Refactored retrieval of last API call timestamps to improve performance. #156

TeachMeTW · 2025-01-02T05:05:56Z

Description

This PR refactors the process for retrieving the last API call timestamps to significantly improve performance. The previous implementation relied on a complex aggregation pipeline, which has been replaced with a simpler, iterative approach using profile db like previous enhancements.

Benefits

Improved Performance: Reduces database load and speeds up the retrieval process.
Simplified Logic: Enhances maintainability and readability of the code.
Scalability: Handles larger datasets more efficiently.

Impact

The changes result in faster execution and lower computational costs, particularly for scenarios with large user datasets like openaccess.

Testing

Tested by loading a dataset and seeing the overview page's Active Users
Logging checks

Points of concern

Do we have a way to manually make something an active user? I know the criteria according to the code and blame is one day delta. My naive approach is to manually change said ts to validate.

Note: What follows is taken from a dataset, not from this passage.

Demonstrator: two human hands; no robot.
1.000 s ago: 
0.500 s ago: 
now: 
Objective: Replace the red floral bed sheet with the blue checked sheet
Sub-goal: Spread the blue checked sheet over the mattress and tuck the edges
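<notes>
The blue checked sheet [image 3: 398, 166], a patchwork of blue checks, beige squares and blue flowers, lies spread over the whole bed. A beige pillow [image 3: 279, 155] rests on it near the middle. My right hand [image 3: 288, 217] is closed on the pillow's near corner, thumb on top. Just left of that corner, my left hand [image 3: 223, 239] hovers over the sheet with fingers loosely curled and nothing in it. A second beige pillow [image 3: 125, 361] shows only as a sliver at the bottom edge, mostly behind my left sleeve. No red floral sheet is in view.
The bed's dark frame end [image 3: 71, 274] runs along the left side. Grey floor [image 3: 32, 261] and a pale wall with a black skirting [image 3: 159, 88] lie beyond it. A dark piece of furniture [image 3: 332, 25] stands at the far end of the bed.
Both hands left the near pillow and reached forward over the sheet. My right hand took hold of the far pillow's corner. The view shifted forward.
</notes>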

- Changed from using an aggregation pipeline on `get_timeseries_db` to a loop fetching data from `get_profile_db`. - New approach iterates over `uuid_list`, fetching profile data and extracting `last_call_ts` for each user. - Simplifies logic, avoids heavy aggregation, and reduces database load. Results in a significant performance improvement.

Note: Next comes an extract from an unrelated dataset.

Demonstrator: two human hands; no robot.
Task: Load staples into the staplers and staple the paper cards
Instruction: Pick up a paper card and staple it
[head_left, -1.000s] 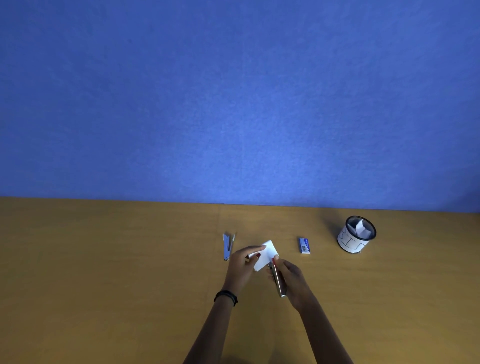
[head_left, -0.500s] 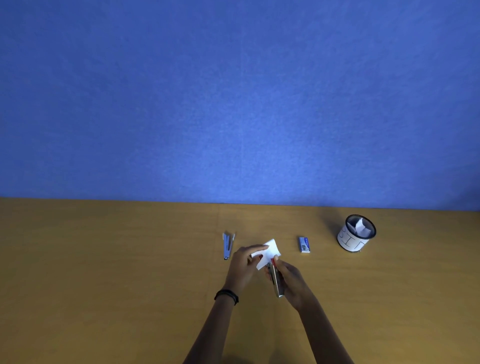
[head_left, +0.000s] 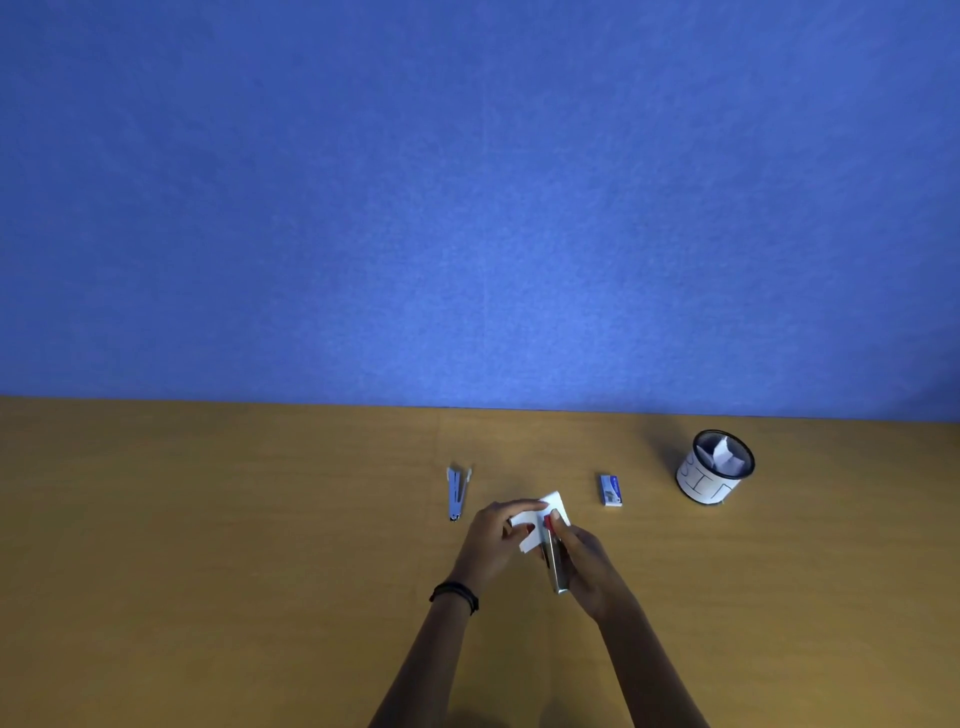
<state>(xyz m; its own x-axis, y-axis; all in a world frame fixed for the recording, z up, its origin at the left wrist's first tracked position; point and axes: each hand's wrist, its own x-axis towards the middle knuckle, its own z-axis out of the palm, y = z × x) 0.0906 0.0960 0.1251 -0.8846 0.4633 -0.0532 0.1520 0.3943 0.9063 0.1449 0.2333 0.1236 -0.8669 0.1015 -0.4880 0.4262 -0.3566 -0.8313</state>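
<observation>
My left hand (head_left: 491, 540) pinches a small white paper card (head_left: 540, 519) above the wooden table. My right hand (head_left: 584, 564) grips a silver stapler with a red tip (head_left: 553, 558), whose front end sits over the card's right edge. A second stapler (head_left: 457, 492), blue and silver, lies on the table to the left of my hands with its arms spread apart. A small blue staple box (head_left: 611, 490) lies to the right of the card.
A round black cup with a white label (head_left: 714, 474) stands at the far right and holds white paper pieces. A blue wall (head_left: 478, 208) rises behind the wooden table (head_left: 208, 571). A black band circles my left wrist.
The stapler's front has slid further onto the card, and my right thumb now lies over its red tip. Both hands stay in the same spot.
</observation>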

shankari · 2025-01-02T17:41:07Z

@TeachMeTW I would like some more technical detail in the benefits and impact. I am not a general audience 😄

Can you please clarify:

which page loading time does this affect?
Is this related to the slow loading time on the Overview page (from Enhance _get_and_store_range Function to Include Trip Statistics and Last API Call Tracking e-mission-server#993 (comment))
what was the testing that you did with "Tested by loading a dataset and seeing the overview page's Active Users"
- was it just that the page loaded? or was it that it was faster to load?

TeachMeTW · 2025-01-02T18:17:07Z

@shankari Here's a breakdown of the clarification you requested:

Which page loading time does this affect?
This primarily affects the Overview page, specifically the Active Users card component.
Is this related to the slow loading time on the Overview page (from Enhance _get_and_store_range Function to Include Trip Statistics and Last API Call Tracking e-mission-server#993 (comment))?
Yes, it is. The update now leverages the last API call in the profiledb rather than relying on a MongoDB query, improving performance (since we already did processing during the pipeline run.
What was the testing that you did with "Tested by loading a dataset and seeing the overview page's Active Users"?
I tested this by:
- Loading a dataset like openaccess.
- Navigating to the Overview page.
- Observing the loading time visually to estimate improvements.
  My next step is to load a specific UUID, update it, and verify that it's correctly classified as an active user. The current is pretty adhoc
Was it just that the page loaded? Or was it that it was faster to load?
The components load much faster now. Previously, the Active Users card was either nonexistent until fully loaded or appeared grey with skeleton loading (if implemented like in the future branch). This fix ensures the component loads with about the same speed as other components, improving the overall experience.

TeachMeTW · 2025-01-02T18:20:21Z

Old

Screen.Recording.2025-01-02.at.10.18.22.AM.mov

New

Screen.Recording.2025-01-02.at.10.19.27.AM.mov

Takeaways

As we can see, it is much faster. I would just need to test my hypothesis above in where loading a specific uuid and updating it would classify as an active user.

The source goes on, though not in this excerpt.